Vinnie Jones in the 2001 film Mean Machine. As an actor, Jones does a good turn in quirky cinematic thuggishness, notably in Lock, Stock and Two Smoking Barrels. He was not much different during his football career. But in Mean Machine Jones is called on to extend his acting range a little in the role of the disgraced England football team captain. Banned for match fixing and jailed for assaulting the police, Danny “The Mean Machine” Meehan becomes player-coach of a team of inmates who play a match against the prison officers. Pressured to throw another game, Meehan redeems himself by leading the prisoners to a satisfying victory against the “screws.” In the process, he attempts to show empathy, comedic facility and a certain nobility. Given the clichéd narrative and well-worn path to resolution, this should not have been too demanding a task for its lead actor. But Jones’s virtuoso woodenness demonstrated that the role was beyond him, and “The Mean Machine” was as mechanical as his nickname.
–David Rowe is professor of cultural research in the Institute for Culture and Society at the University of Western Sydney.
Sylvester Stallone, for the cumulative badness of the later Rocky films. The original Rocky is undoubtedly one of the finest films ever made and Stallone’s performance is sublime – he very nearly grabbed my pick for best ever. But by the time Rocky IV came about the character had collapsed into over-blown Reaganite hyper-patriotism and had ceased to have any kind of genuine meaning beyond (to borrow from a hilarious parody) “America, Fuck Yeah!” In channelling his inner Reaganite, Stallone failed to realise, I think, that what had made Rocky Balboa so exceptional a character was not the patriotism and hyper-masculinity but the vulnerability and determination of a working-class man trying to do his best in a world that was otherwise hostile to people like him.
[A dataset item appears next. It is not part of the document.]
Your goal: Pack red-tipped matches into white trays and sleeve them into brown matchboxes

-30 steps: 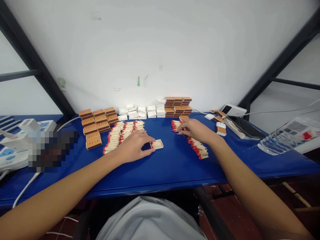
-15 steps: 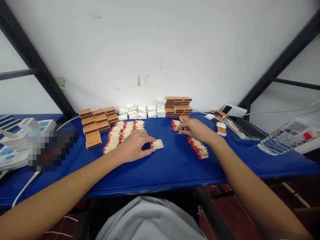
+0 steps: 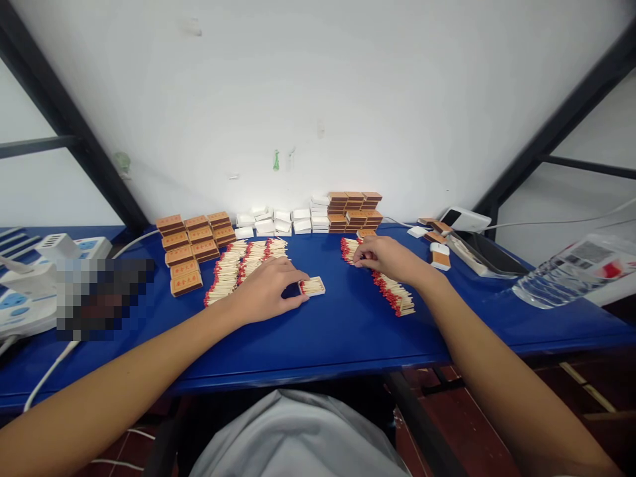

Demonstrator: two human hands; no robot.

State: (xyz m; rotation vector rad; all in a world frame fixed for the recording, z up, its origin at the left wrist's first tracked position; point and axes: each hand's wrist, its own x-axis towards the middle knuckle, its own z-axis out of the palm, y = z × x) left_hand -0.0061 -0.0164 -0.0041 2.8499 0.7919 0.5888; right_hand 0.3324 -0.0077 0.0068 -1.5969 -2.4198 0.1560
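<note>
My left hand (image 3: 272, 290) rests on the blue table, its thumb and fingers closed about the left end of a small white matchbox tray (image 3: 320, 291). Red-tipped matches (image 3: 312, 286) lie in the tray. Off to the right, my right hand (image 3: 380, 257) pinches at a long row of matches, with its fingertips together among them; how many they grip is hidden. The row's far part (image 3: 348, 248) shows beyond the fingers, and its near part (image 3: 395, 295) runs below the hand. Beside and partly behind my left hand lie thick rows of matches (image 3: 228, 268).
Orange matchbox sleeves (image 3: 186, 277) are stacked at the left, and more sleeves (image 3: 354, 215) stand against the wall. White trays (image 3: 281, 222) are piled between them. On the right are a phone (image 3: 497, 255) and a water bottle (image 3: 579, 271); a power strip (image 3: 94, 250) sits far left.
My right hand's fingertips have curled slightly closer together at the match row. The match that showed under them before is no longer visible. My left hand and the tray have stayed put.
</note>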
-Daryl Leeworthy teaches history at the University of Huddersfield.
Sylvester Stallone and Pelé in John Huston’s 1981 Escape to Victory. The film not only presents the quintessentially implausible course of a game, but it also features incredibly bad acting.
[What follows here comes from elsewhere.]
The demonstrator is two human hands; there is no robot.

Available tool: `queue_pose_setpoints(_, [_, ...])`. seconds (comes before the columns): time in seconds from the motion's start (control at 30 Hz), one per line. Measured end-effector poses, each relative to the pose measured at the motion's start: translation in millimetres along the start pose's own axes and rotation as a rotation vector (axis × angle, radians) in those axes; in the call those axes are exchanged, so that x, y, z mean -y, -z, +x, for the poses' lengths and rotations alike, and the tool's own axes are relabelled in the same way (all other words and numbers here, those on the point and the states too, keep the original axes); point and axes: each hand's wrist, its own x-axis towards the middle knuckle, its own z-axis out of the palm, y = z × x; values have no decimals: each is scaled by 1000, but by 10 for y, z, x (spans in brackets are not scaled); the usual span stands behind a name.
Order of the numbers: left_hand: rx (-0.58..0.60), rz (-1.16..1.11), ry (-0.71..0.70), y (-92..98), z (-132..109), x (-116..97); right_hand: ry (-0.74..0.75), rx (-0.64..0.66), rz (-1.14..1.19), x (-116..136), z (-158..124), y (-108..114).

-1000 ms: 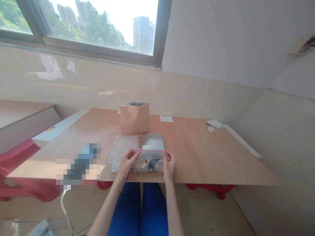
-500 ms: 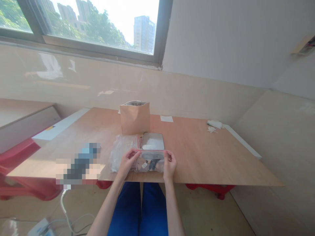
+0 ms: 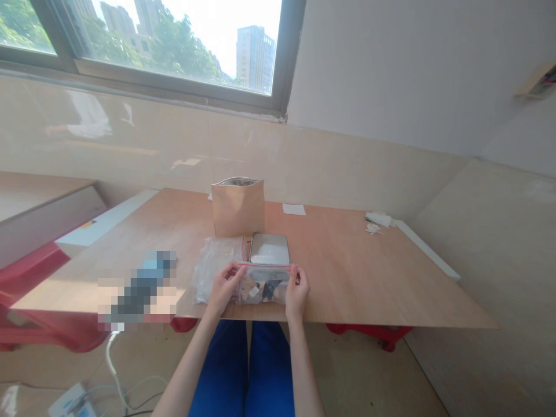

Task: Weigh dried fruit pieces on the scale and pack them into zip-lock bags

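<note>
Lower centre: my left hand (image 3: 223, 288), right hand (image 3: 297, 291) pinch top corners of clear red-sealed plastic zip bag (image 3: 263, 288). I judge it light, limp, slippery; grip at seal.

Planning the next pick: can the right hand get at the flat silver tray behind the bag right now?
Probably yes: the silver tray lies just behind the clear bag, nothing between, but the right hand is pinching the bag's edge.

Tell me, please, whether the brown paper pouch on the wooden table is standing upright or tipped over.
Upright: the brown paper pouch stands on its base on the wooden table, with its mouth facing up.
</note>
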Motion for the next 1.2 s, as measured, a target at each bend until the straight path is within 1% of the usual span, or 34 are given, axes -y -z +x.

–Markus Stauff is a member of the media studies department at the University of Amsterdam. He is co-editor of the book Filmgenres: Sportfilm.
For the worst performance, it’s got to be Sylvester Stallone. Not for the Rocky films, which I rather like, though they are ridiculous enough in themselves, but for his truly risible role in Escape to Victory (released as Victory in the USA). This 1981 farrago, about a World War II soccer match between English prisoners of war and a German side, featured a number of real soccer players including Pelé and Bobby Moore. The convoluted plot climaxes with the American character played by Stallone standing in for the English goalie (even though everybody both inside and outside the film knows Sly is a far inferior player), saving a crucial penalty to clinch the match, and then pulling off the tried-and-tested cinematic trick of escaping with the rest of his team under cover of the applause.
–David Papineau is professor of philosophy at King’s College London.
Tim Robbins gets the award for least believable athlete as a top young pitching prospect in Bull Durham. He has the height to be a Major League pitcher, but he throws the ball awkwardly, like a Little Leaguer who’s having trouble controlling a body that’s growing too fast. One critic has written that casting Robbins was the equivalent of putting Charles Barkley in a golf movie. My other choice for least believable performance has to go to John Goodman in The Babe. I really like Goodman as an actor, but he’s insulting Ruth’s legacy in this role. The Bambino may have eaten and drank too much, but he was never as overweight as Goodman is in this movie. Batting from the left side, Goodman reaches for the ball and is so off-balance that it’s hard to believe the ball would go a long way after he hits it.
–Aaron Baker is author of Contesting Identity: Sports in American Film. He teaches film and media at Arizona State University.